Uitspraak
1.Procesverloop in cassatie
2.Beoordeling van het eerste cassatiemiddel
3.Beoordeling van het tweede cassatiemiddel
4.Beslissing
30 juni 2020.
Hoge Raad
In deze zaak heeft de Hoge Raad op 30 juni 2020 uitspraak gedaan in een cassatieprocedure tegen een beslissing van het gerechtshof 's-Hertogenbosch. De zaak betreft de ontneming van wederrechtelijk verkregen voordeel in het kader van afpersingen. De betrokkene, geboren in 1980, had beroep ingesteld tegen de uitspraak van het hof, waarin het wederrechtelijk verkregen voordeel was geschat op € 43.696,70. De advocaat-generaal F.W. Bleichrodt concludeerde tot vernietiging van deze uitspraak, maar alleen voor het bedrag van het wederrechtelijk verkregen voordeel en de daarmee samenhangende betalingsverplichting aan de Staat.
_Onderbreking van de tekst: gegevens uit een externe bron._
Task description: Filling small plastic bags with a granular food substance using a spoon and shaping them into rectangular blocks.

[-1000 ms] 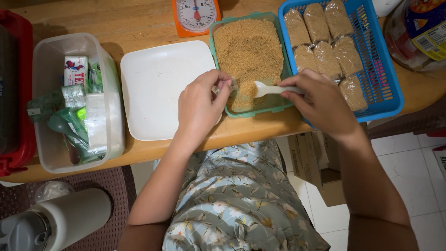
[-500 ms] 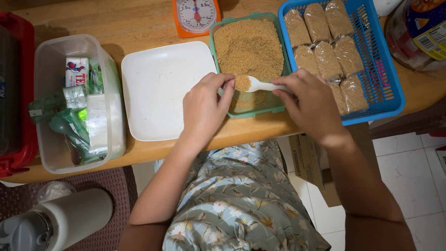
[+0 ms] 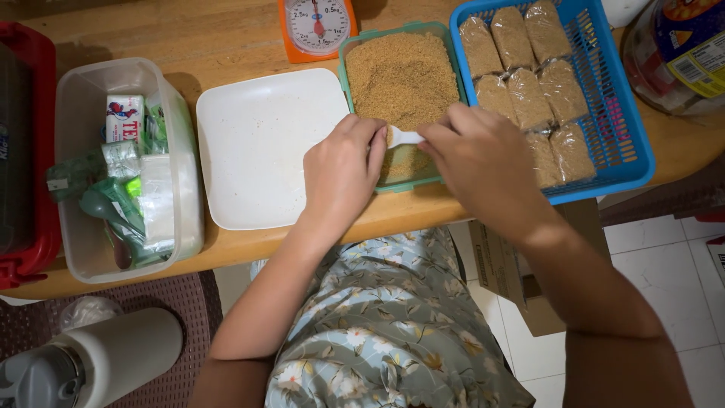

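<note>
My right hand (image 3: pixel 479 162) is shut on a white spoon (image 3: pixel 404 137), of which only a short piece shows between my hands. My left hand (image 3: pixel 343 170) is curled at the near left corner of the green tub (image 3: pixel 343 60), its fingertips against the spoon's end. Whatever it may hold is hidden under the fingers. The tub holds brown granules (image 3: pixel 400 75). Both hands hover over the tub's near end, close together.
A blue basket (image 3: pixel 642 155) at the right holds several small clear bags of brown granules (image 3: pixel 521 83). A white square plate (image 3: pixel 260 143) lies left of the tub. Behind stands an orange kitchen scale (image 3: pixel 317 26). At the left is a clear box of packets (image 3: pixel 181 151).
My right hand has brought the spoon leftward to my left hand. More of the spoon is now covered. My left hand has stayed at the tub's corner.
</note>
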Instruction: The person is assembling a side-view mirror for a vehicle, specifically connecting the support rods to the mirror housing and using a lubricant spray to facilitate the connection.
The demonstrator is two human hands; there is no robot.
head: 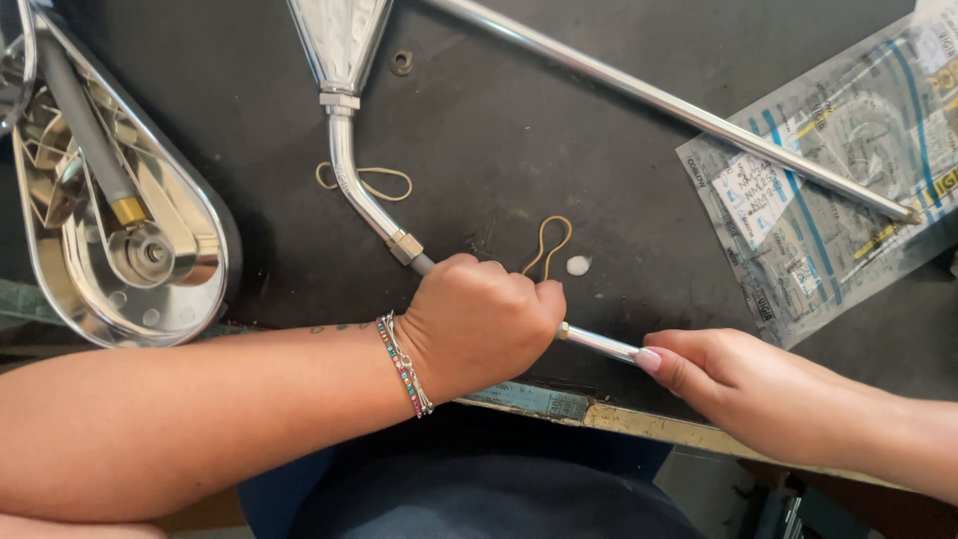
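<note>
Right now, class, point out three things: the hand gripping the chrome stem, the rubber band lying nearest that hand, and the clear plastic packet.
left hand [484, 319], head view, back of the fist.
rubber band [546, 243], head view, its loop.
plastic packet [828, 200], head view, its middle.

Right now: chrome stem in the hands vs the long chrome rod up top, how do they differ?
The chrome stem is bent and joined to a mirror head; the long rod is straight, with no fitting visible. The stem is gripped: the left hand wraps its middle and the right hand pinches its end. The rod lies untouched, its far end across a clear plastic packet. The stem has hex nuts; the rod is plain. Both are shiny chrome.
</note>
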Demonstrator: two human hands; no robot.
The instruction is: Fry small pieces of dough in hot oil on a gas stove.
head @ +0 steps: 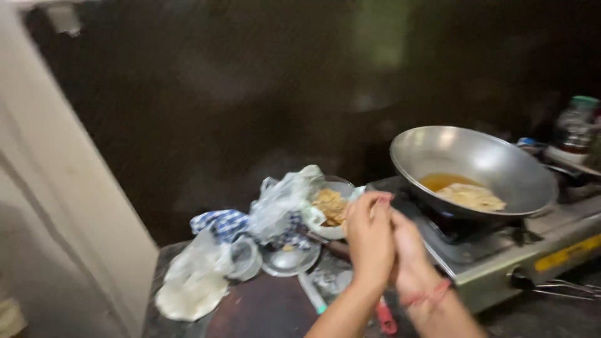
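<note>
My left hand (369, 235) and right hand (408, 253) were pressed together, gripping nothing I could see, beside the round steel wok (472, 169) holding a frying flatbread (471, 196); keeping them clear of oil seemed wise.

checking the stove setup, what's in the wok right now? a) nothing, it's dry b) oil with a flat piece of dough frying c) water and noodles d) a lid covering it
b: the wok on the stove holds amber oil with a pale flat dough piece lying in it, and no lid is on it.
</note>
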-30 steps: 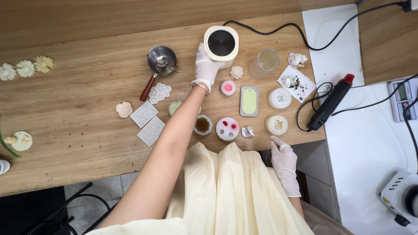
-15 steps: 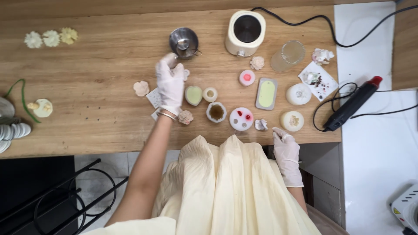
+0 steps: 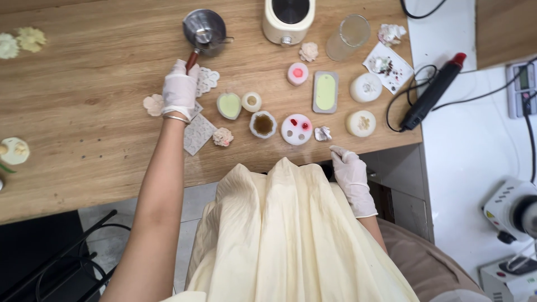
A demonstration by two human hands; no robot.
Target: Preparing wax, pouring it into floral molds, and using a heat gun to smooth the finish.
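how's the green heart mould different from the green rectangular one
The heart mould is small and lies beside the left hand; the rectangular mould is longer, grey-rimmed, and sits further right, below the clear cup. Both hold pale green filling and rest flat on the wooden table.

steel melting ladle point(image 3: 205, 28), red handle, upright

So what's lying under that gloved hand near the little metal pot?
Under the left hand lies the metal pot's reddish handle, plus a white lacy mould poking out beside it. The glove covers whatever else is beneath the palm.
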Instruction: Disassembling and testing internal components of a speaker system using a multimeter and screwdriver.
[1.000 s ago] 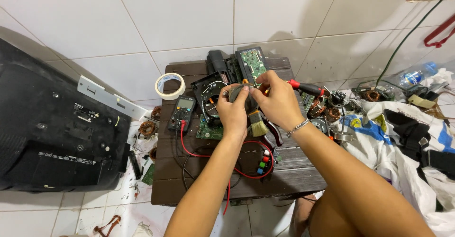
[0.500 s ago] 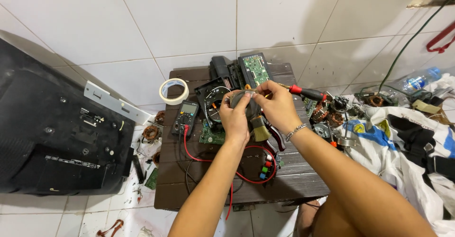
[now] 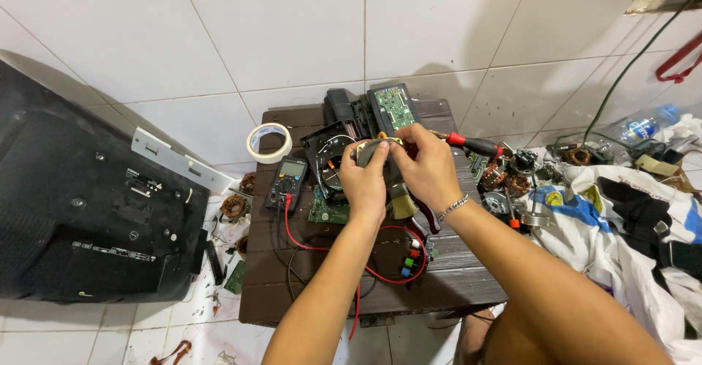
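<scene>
the person's left hand (image 3: pixel 363 180) and right hand (image 3: pixel 426 168) meet above the middle of a small dark brown slatted wooden table (image 3: pixel 446 277), both clenched around a small round grey metal part with a brass-coloured edge (image 3: pixel 373 150). the left fingers curl over its left side and the right fingers pinch it from the right, so most of the part is hidden; it sits just above the table's back half, in front of a green circuit board in a black frame (image 3: pixel 393 108) that leans near the white tiled wall. a silver chain bracelet (image 3: pixel 453 206) circles the right wrist. just below the hands a paintbrush with pale bristles (image 3: pixel 401 206) lies on the table. a red-handled screwdriver (image 3: pixel 475 144) lies just right of the right hand, its tip pointing toward the held part. to the left of the hands a black digital multimeter (image 3: pixel 287 182) rests on the table, with a red wire (image 3: pixel 322 246) looping from it across the slats. a roll of cream masking tape (image 3: pixel 268 142) stands at the table's back left corner. a large black flat panel with a grey metal bracket (image 3: pixel 80 204) lies on the floor to the left. copper-wound motor parts (image 3: pixel 504 179) crowd the table's right edge beside a white printed cloth (image 3: pixel 585 211).
</scene>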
De Hoge Raad oordeelde dat het hof bij de bepaling van het wederrechtelijk verkregen voordeel niet had meegewogen dat de betrokkene aan benadeelde partijen proceskostenveroordelingen diende te voldoen. Dit leidde tot de conclusie dat het hof het bedrag waarop het wederrechtelijk verkregen voordeel werd geschat, diende te verlagen tot € 43.011,70, evenals de betalingsverplichting. De Hoge Raad verwerpt het beroep voor het overige en stelt vast dat de redelijke termijn van artikel 6 lid 1 van het EVRM is overschreden, maar verbindt hieraan geen rechtsgevolg in deze zaak. De uitspraak van het hof werd vernietigd voor het specifieke bedrag, maar de overige onderdelen van de uitspraak bleven in stand.